This story first appeared on the Guardian website and is reproduced here as part of the Climate Desk collaboration.
Shrinking sea ice is bad news for the baby harp seal, according to Duke University researchers. Pagophilus groenlandicus relies on stable winter sea ice to provide a safe platform to give birth and nurse its young until the pups can swim, hunt, and fend off predators.
But the Duke team reports in PLOS ONE, the Public Library of Science journal, that in four harp seal breeding regions of the North Atlantic, the winter ice had declined by 6 percent a decade since 1979.
The researchers based the conclusion on satellite images of ice cover, yearly reports of seal strandings along the United States’ northeast coast, and DNA studies of the stranded population. They say that although adult seals seemed to survive the decline in sea ice cover, the young were increasingly at risk.
It wasn’t the weaker or the genetically inferior seals in the population that were most at risk: The hazard for the seal babies seemed to be across the board.
If they couldn’t be protected on a large raft of ice, they were more likely to perish and be washed ashore. In the years when ice cover was most reduced, the stranding rates for young seals rose most sharply.

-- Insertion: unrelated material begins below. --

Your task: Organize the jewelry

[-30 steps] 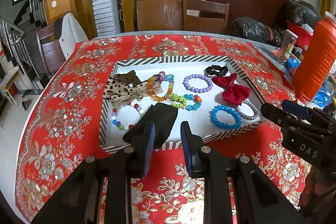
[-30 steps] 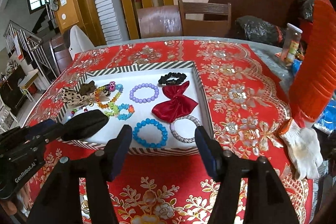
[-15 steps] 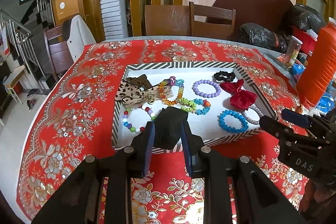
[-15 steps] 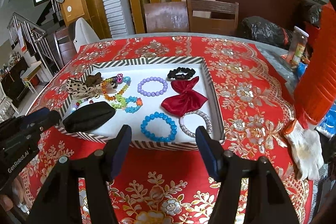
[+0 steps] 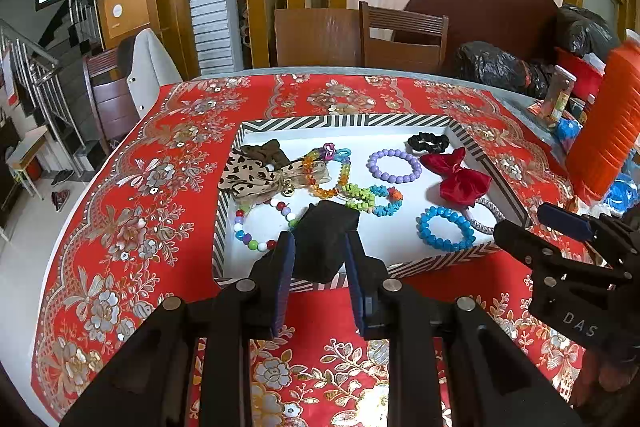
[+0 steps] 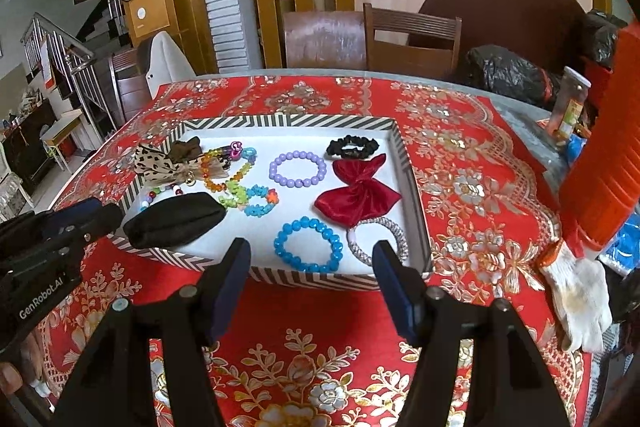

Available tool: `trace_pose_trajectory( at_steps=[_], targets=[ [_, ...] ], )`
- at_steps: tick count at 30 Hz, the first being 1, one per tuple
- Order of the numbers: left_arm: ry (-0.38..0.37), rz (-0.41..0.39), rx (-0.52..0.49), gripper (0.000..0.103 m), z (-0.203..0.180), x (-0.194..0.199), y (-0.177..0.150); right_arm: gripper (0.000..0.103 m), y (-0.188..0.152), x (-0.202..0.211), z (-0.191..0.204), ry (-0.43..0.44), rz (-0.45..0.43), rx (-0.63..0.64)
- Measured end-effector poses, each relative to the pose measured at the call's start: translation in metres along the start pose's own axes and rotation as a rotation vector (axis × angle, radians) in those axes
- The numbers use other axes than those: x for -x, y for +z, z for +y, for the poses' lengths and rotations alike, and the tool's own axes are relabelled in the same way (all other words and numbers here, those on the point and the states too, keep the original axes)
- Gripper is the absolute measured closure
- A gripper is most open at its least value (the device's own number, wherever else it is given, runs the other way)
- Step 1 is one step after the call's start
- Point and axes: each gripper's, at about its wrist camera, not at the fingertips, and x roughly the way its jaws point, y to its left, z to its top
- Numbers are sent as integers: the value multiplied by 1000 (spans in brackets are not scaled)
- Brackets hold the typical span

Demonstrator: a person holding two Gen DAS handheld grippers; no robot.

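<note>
Main risk: the black pouch (image 5: 326, 241), soft fabric by the look of it, is pinched at one end only by the left gripper (image 5: 318, 269) and hangs over the near-left rim of the striped tray (image 5: 344, 121). If lowered w/o care it could land on the multicolour bead bracelet (image 5: 262, 225) or the green/blue flower bracelet (image 5: 370, 197), both just beside its far end, and shove or tangle them. A soft item like that may also sag or slip from a light pinch. Whether it is clear of the rim or resting on it can't be told from either view.

2nd risk: the right gripper (image 6: 314, 275) sits near the tray's near edge, so a careless push fwd could bump the rim and shift everything inside. The blue bracelet (image 6: 308, 245) and silver bangle (image 6: 378, 241) lie just beyond its tips.

Left gripper: clamped on the pouch, fingers narrow, pads pressing both sides of the fabric.

Right gripper: spread wide, holding nothing, touching nothing, hovering over the red tablecloth (image 6: 460, 155).

Rest of the jewelry is in the tray: purple bracelet (image 6: 298, 169) mid-far, red bow (image 6: 356, 197) right, black scrunchie (image 6: 352, 147) far right, leopard bow (image 6: 158, 165) far left.
</note>
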Motion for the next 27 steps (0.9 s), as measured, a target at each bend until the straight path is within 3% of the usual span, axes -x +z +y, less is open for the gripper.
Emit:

Harp seals are literally pagophilic or ice-loving. They tend to be born in February and March, and are usually weaned after a fortnight. But the pups stay on the ice until they molt their white fur, and then take to the sea to journey northward to the summer feeding grounds.

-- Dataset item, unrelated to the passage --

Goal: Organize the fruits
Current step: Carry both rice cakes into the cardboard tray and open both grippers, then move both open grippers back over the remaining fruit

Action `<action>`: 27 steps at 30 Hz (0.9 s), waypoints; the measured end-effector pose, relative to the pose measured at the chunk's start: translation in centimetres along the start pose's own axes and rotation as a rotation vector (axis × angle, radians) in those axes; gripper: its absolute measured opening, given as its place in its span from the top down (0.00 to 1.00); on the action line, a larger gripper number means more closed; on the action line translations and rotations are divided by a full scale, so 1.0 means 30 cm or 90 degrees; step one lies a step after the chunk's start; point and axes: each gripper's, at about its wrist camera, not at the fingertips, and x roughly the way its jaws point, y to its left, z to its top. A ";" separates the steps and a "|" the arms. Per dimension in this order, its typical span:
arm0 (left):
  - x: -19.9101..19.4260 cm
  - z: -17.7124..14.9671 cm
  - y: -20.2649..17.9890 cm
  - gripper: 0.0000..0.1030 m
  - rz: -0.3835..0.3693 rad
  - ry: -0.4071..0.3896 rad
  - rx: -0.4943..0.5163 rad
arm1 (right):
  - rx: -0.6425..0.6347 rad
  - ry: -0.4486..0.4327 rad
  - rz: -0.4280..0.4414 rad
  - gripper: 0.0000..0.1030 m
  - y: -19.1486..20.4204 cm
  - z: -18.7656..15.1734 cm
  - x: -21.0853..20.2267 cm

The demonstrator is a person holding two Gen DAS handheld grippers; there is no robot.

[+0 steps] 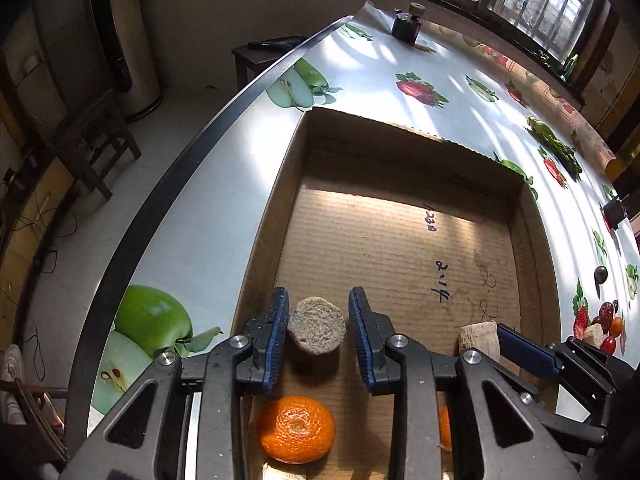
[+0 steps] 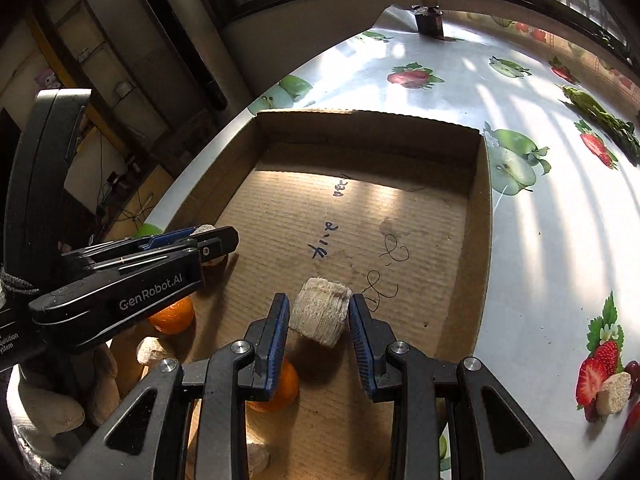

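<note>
My left gripper [image 1: 318, 330] is shut on a short beige sugarcane chunk [image 1: 317, 330] and holds it above the floor of a shallow cardboard box [image 1: 400, 248]. An orange [image 1: 296, 429] lies in the box below it. My right gripper [image 2: 319, 316] is shut on a second pale sugarcane chunk [image 2: 320, 317], also above the box floor [image 2: 360, 220]. The left gripper shows in the right wrist view [image 2: 212, 246] at left, with an orange [image 2: 172, 316] under it. Another orange [image 2: 276, 390] lies beneath my right fingers.
Several pale chunks [image 2: 152, 352] lie at the box's near left corner. One chunk [image 2: 614, 388] and cherry tomatoes [image 1: 608, 344] rest on the fruit-print tablecloth right of the box. A green vegetable [image 2: 600, 116] lies far right. A dark jar [image 1: 406, 26] stands at the far end.
</note>
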 end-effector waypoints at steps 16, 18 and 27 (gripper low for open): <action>-0.404 -0.116 -0.049 0.22 0.084 -0.233 -0.005 | 0.003 -0.116 0.011 0.64 0.000 -0.052 -0.245; -0.456 -0.155 -0.090 0.13 0.111 -0.268 -0.006 | 0.026 -0.131 0.014 0.63 -0.029 -0.090 -0.293; -0.532 -0.278 -0.299 0.08 0.049 -0.299 0.022 | 0.187 -0.196 -0.029 0.59 -0.266 -0.322 -0.499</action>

If it were the weakest pups that perished, then the DNA samples taken from the beach strandings would differ significantly from those of seals caught accidentally by fishermen. There was no difference. So the decline in sea ice remains the best explanation for the rise in strandings.
“Our findings demonstrate that sea ice cover and demographic factors have a greater influence on harp seal stranding rates than genetic diversity,” said Brianne Soulen, one of the leaders of the study.